Le maintien au pouvoir de laquais de Washington en Équateur, au Pérou, en Argentine, au Guatemala, au Paraguay et au Chili ainsi que l’influence de la droite fasciste de Colombie menacent la construction d’une unité régionale, bouclier essentiel du Venezuela.  Certes, Maduro renouvelle son engagement au sein de l’ALBA, l’alliance de pays progressistes d’Amérique latine et des Caraïbes inaugurée par Hugo Chavez. Mais le bloc est menacé par la crise interne en Bolivie entre l’ancien président Evo Morales et l’actuel président Luis Arce. Si le Mouvement au Socialisme (MAS) fondé par Morales ne se présente pas uni aux prochaines élections présidentielles, ce pays, membre historique de l’ALBA, risque de tomber entre les mains de la droite pro-impérialiste. Dans son discours du 11 janvier, Maduro a appelé pour la première fois à l’unité de la gauche au sein du pays frère de Bolivie.

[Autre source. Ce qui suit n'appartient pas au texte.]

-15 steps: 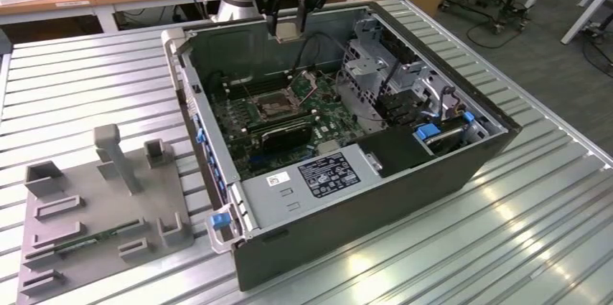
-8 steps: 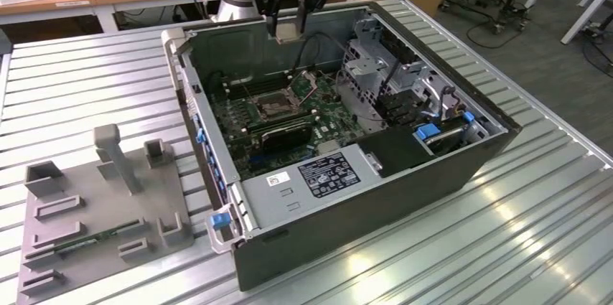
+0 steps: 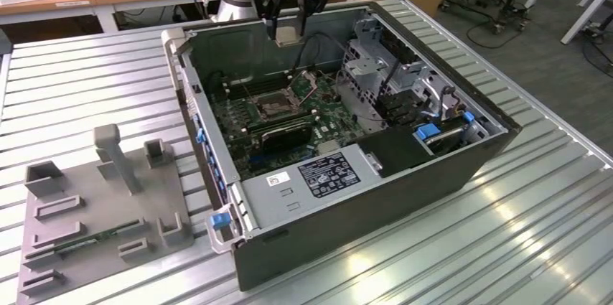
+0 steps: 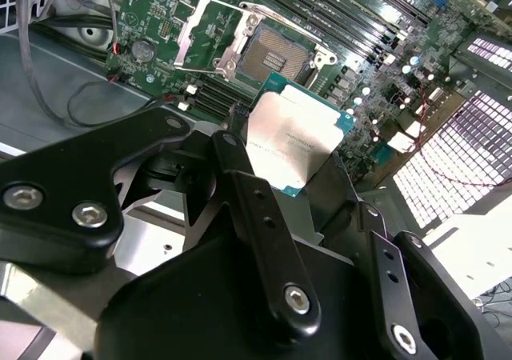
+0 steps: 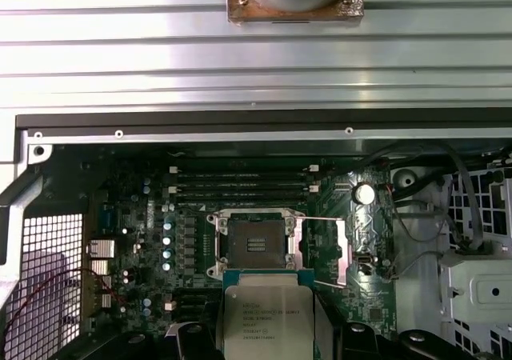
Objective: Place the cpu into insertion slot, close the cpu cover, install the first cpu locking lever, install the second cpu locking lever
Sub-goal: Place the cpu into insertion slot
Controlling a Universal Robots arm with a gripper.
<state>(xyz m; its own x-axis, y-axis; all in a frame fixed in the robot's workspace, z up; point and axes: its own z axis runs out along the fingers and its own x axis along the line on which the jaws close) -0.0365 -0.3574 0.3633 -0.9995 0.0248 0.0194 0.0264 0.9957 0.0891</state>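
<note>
My gripper (image 3: pixel 287 26) hangs above the rear of the open computer case (image 3: pixel 479 169), shut on the cpu (image 3: pixel 286 35). In both wrist views the cpu (image 4: pixel 298 136) (image 5: pixel 268 320) is a pale silver square held level between the black fingers (image 4: pixel 240 184). Below it on the green board lies the insertion slot (image 5: pixel 250 244) (image 4: pixel 276 56) (image 3: pixel 273 108), a dark square with a metal rim, uncovered. The cpu cover (image 5: pixel 328 252) (image 4: pixel 210 34) stands swung open beside the slot. The cpu is well above the slot and apart from it.
Memory slots (image 5: pixel 240 186) run along one side of the slot, and loose cables (image 5: pixel 464 208) lie near the drive cage (image 3: pixel 375 68). A grey power supply (image 3: pixel 321 176) fills the case's near end. A grey fixture plate with posts (image 3: pixel 96 212) sits on the slatted metal table at the exterior view's left.
</note>
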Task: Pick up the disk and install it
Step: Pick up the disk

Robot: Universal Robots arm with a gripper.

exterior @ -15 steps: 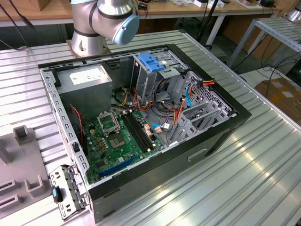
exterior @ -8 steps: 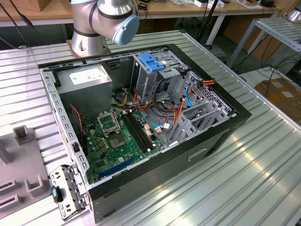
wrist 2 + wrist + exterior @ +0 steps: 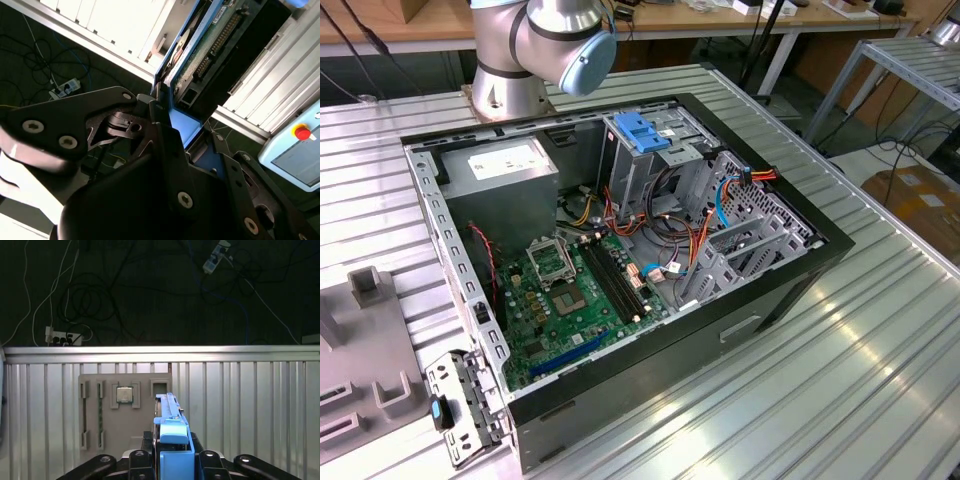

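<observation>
An open computer case (image 3: 620, 395) is seen lying on its side on the ribbed metal counter (image 3: 880, 380) in the exterior view. Inside it, a grey power supply (image 3: 505, 165) is set in the far corner towards the exterior view's left, and a green motherboard (image 3: 570, 290) covers the floor of the case in front of it. A metal drive cage (image 3: 635, 175) stands upright near the middle of the far wall, with a blue latch (image 3: 642, 130) on top. Loose coloured cables (image 3: 670, 250) are bundled between the cage and the motherboard. The arm (image 3: 560, 40) is mounted on the counter just behind the case.

In the first wrist view a grey tray (image 3: 145, 432) is seen lying flat on the counter. A square processor chip (image 3: 125, 394) is seated in one of its recesses, and a narrow green strip (image 3: 100, 410) sits in a slot beside it.

The pincer (image 3: 174, 466) is clamped on the disk (image 3: 169, 410), its black fingers (image 3: 207, 460) pressed against the blue carrier rails (image 3: 174, 437) on either side. The disk is held edge-on, clear of the counter, with the tray behind it. In the second wrist view the disk's green circuit board face can be seen between the rails.
</observation>
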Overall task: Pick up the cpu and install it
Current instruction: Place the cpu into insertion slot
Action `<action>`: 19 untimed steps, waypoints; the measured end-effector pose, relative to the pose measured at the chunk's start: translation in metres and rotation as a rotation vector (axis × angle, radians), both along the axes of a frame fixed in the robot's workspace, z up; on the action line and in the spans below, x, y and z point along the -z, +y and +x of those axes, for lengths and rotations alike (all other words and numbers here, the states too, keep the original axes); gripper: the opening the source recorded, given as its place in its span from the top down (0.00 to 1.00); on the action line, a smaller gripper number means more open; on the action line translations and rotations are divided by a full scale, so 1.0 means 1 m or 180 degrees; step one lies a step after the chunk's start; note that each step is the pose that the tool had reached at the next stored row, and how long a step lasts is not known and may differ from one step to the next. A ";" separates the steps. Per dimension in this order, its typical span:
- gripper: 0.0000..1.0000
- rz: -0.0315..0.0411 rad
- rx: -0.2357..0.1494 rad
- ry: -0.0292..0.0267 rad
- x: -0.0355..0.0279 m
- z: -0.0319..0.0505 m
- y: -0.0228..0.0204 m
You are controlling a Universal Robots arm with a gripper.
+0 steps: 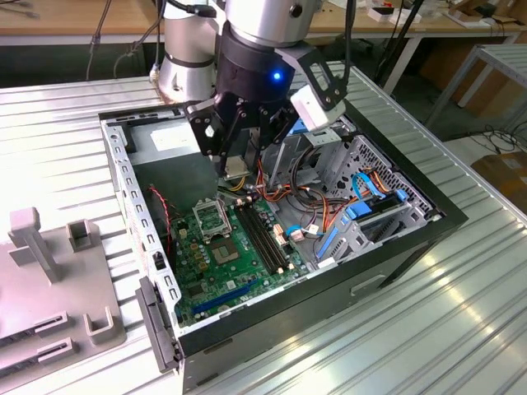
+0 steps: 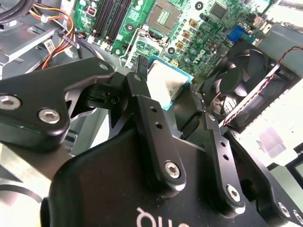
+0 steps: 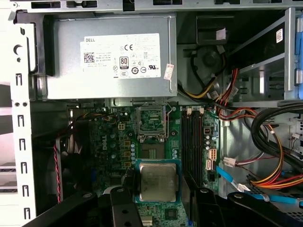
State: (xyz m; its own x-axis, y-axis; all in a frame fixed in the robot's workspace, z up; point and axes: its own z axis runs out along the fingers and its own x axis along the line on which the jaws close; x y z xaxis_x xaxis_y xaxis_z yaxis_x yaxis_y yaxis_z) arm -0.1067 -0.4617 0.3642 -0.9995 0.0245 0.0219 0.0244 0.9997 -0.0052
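A ribbed metal bench carries an open computer case. A grey fixture sits on the exterior view's left, and wooden tabletops stand behind. The arm reaches steeply down into the case, its wrist over the green motherboard. Its pincer hangs near the open socket. The black fingers are drawn in partway, clamping opposite edges of the cpu. The chip's silvery top faces the wrist and it is held clear of the board.

cpu lower corners hidden behind claw in first wrist view; cables cut off by edge.
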 end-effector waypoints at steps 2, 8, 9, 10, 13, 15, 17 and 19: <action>0.53 0.0001 -0.0001 0.0000 0.0040 -0.0002 -0.0003; 0.53 0.0020 -0.0001 0.0000 0.0146 -0.0014 -0.0025; 0.53 0.0022 0.0000 -0.0001 0.0168 -0.0015 -0.0028; 0.53 0.0022 0.0000 -0.0001 0.0183 -0.0015 -0.0028; 0.53 0.0021 -0.0001 -0.0005 0.0210 -0.0014 -0.0029; 0.53 0.0023 -0.0001 -0.0005 0.0213 -0.0028 -0.0031; 0.53 0.0022 -0.0001 0.0001 0.0215 -0.0028 -0.0032; 0.53 0.0023 -0.0001 0.0009 0.0219 -0.0028 -0.0032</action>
State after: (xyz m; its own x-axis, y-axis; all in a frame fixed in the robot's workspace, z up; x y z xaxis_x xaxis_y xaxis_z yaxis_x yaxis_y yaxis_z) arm -0.1095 -0.4649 0.3423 -0.9994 0.0242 0.0250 0.0243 0.9997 0.0018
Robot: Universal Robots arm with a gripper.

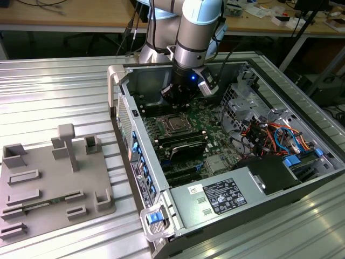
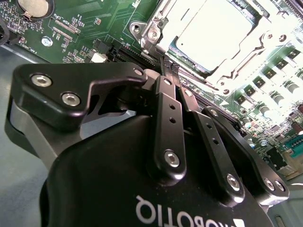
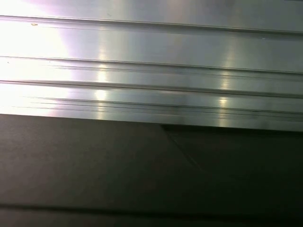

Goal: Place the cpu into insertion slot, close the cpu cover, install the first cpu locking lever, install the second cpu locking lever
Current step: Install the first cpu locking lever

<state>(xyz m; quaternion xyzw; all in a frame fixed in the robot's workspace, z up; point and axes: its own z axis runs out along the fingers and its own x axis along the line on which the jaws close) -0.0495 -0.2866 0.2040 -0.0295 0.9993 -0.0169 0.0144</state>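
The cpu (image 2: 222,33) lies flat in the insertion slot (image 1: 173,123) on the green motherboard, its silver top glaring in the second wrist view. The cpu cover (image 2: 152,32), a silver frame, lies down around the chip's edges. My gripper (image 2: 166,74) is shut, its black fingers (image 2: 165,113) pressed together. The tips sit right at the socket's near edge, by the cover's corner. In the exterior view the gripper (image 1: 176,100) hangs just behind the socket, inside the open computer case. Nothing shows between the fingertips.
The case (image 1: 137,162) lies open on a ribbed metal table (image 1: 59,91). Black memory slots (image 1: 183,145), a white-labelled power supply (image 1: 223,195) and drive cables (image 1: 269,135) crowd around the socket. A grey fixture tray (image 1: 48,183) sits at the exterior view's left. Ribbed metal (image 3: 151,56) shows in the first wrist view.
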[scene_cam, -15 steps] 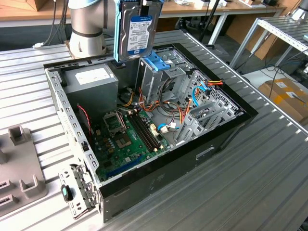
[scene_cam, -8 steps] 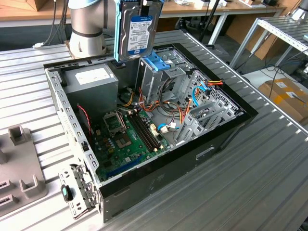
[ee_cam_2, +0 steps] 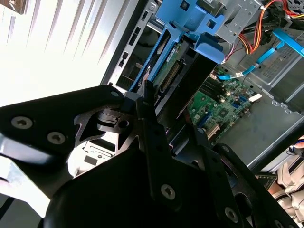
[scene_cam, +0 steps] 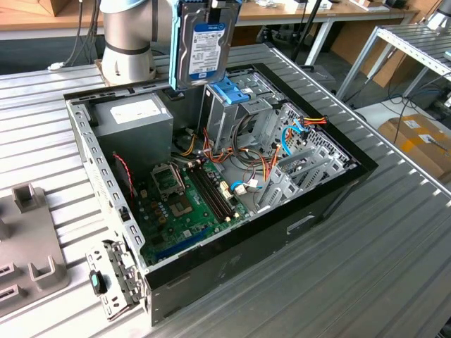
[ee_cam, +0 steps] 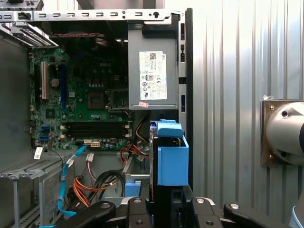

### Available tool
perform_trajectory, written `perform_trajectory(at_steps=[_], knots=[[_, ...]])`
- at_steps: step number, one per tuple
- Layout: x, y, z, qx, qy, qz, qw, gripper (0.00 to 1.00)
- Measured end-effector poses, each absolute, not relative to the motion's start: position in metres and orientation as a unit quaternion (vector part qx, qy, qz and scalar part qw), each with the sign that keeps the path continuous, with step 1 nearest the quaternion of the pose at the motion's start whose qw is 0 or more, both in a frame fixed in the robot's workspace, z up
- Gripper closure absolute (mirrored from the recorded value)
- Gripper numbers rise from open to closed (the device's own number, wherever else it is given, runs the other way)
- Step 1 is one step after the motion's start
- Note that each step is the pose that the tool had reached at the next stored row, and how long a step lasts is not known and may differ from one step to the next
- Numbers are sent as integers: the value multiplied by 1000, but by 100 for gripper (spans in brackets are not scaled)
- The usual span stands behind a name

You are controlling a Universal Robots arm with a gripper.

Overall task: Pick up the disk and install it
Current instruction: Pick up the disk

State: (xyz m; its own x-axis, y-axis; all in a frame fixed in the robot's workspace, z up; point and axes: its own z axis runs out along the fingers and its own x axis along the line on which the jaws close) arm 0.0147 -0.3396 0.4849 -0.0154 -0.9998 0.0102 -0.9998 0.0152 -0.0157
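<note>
Pincer (ee_cam: 166, 205) is clamped on the disk (scene_cam: 204, 44), which hangs upright just above the drive cage (scene_cam: 227, 113). Judged rigid, fairly heavy, shock-sensitive; hold belongs on its metal edges, clear of the label.

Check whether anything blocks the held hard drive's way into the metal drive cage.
The metal hard drive with light blue rails hangs upright above the grey metal drive cage. Only the cage's blue plastic latch lies at its lower edge; nothing else shows between them.
</note>
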Motion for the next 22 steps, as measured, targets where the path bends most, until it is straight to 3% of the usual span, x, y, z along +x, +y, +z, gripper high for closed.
perform_trajectory(at_steps=[22], knots=[[26,-339,485,-702,712,-9,2,65]])
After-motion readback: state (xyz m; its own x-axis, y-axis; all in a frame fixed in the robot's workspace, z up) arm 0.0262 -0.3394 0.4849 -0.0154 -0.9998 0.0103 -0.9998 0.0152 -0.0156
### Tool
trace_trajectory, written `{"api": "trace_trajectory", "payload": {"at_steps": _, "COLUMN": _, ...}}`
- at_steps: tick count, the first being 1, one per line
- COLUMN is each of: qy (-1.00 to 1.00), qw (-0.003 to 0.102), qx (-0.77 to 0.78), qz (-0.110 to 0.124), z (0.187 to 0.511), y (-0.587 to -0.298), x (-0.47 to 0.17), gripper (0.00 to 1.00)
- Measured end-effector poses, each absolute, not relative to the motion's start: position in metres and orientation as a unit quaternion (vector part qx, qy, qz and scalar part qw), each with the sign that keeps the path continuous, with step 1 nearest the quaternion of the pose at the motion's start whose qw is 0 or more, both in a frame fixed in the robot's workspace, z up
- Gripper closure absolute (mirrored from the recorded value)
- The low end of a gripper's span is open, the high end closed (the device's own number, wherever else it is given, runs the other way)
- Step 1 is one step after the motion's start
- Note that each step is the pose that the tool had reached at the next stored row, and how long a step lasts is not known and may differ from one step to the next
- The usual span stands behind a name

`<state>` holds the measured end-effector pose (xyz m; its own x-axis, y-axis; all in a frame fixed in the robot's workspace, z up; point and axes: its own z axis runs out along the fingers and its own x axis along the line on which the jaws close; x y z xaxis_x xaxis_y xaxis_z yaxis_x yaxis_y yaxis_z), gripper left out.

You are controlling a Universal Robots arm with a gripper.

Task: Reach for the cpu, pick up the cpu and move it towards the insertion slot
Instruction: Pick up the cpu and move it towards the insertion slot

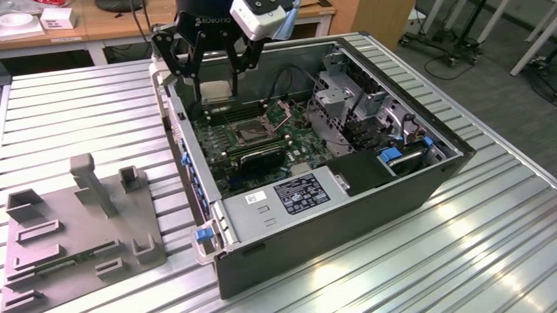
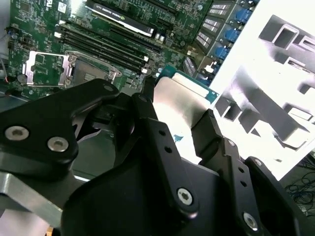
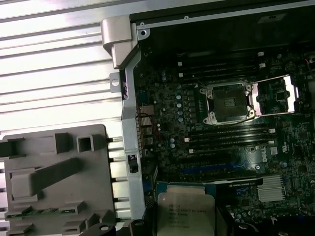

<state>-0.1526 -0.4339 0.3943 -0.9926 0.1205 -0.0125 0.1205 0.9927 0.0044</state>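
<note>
Working across the exterior view from its left, I'm passing the grey fixture tray (image 1: 83,225) on the tabletop (image 1: 418,261) and coming to the gripper (image 1: 215,88), which is hanging over the open computer case (image 1: 348,195) at its far end. Its fingers (image 2: 209,132) are pinching the cpu (image 1: 216,89), lifted clear of the board. I'm judging the carry step underway: the insertion slot (image 1: 253,132) is lying nearby below, its frame open, so alignment over it matters.
</note>
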Motion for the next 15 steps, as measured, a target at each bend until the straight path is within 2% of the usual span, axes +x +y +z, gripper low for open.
{"api": "trace_trajectory", "payload": {"at_steps": 15, "qy": 0.998, "qw": 0.006, "qx": 0.060, "qz": 0.002, "z": 0.393, "y": -0.430, "x": -0.137, "gripper": 0.45}}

Le Venezuela doit en outre reprendre le chemin ouvert par Hugo Chavez en janvier 2004 pour ressouder les liens à travers la coopération et l’amitié avec la République coopérative de Guyana. Comme le Venezuela, cette république est née de la lutte des anciens esclaves africains et de la lutte anticoloniale. Résoudre les liens avec la Guyana empêchera le South Command des États-Unis ainsi que la multinationale Exxon Mobil de semer la discorde entre ces deux pays frères.

Après des années de souffrance, de privations[6] et de luttes, le peuple vénézuélien entrevoit une période plus calme, sans tomber dans la naïveté. Les amis des causes justes et du peuple vénézuélien devront malgré tout rester vigilants en 2025 et se tenir prêts à secourir ce pays des Caraïbes en cas de besoin.


Source: Investig’Action


Notes:

[1] Voir notre article d’août dernier « Pourquoi les médias cachent le vrai visage de la leader de la droite vénézuélienne, Maria Machado? »

[2] « Diplomatic List: Volume 202 of Department of State publication: Department and Foreign Service series ». United States Department of State. 1978. p. 69. «Mr. Edmundo GONZALEZ-URRUTIA; Mrs. Gonzalez-Urrutia First Secretary».

[3] Au Venezuela les unités territoriales que composent le pays s’appellent « États ».

[4] C’est au lointain 1963 qu’un spécialiste vénézuélien a analysé l’effet de la médiatique de style US dans la construction d’une mentalité néocoloniale pro US et consumériste du peuple vénézuélien. Antonio Pasquali, Comunicación y cultura de masas, Caracas.

[5] Pour Chavez les « Comunas » « seront les cellules géo-humaines du territoire organisé par les communautés, le noyau spatial de base et indivisible de l’Etat socialiste ».

[6] Selon l’économiste de la droite José Guerra le Venezuela cumule entre 2013 et 2024 une inflation de 6.191,561%, chiffre que montre la souffrance quotidienne qu’ont du affronter les masses populaires vénézuéliennes.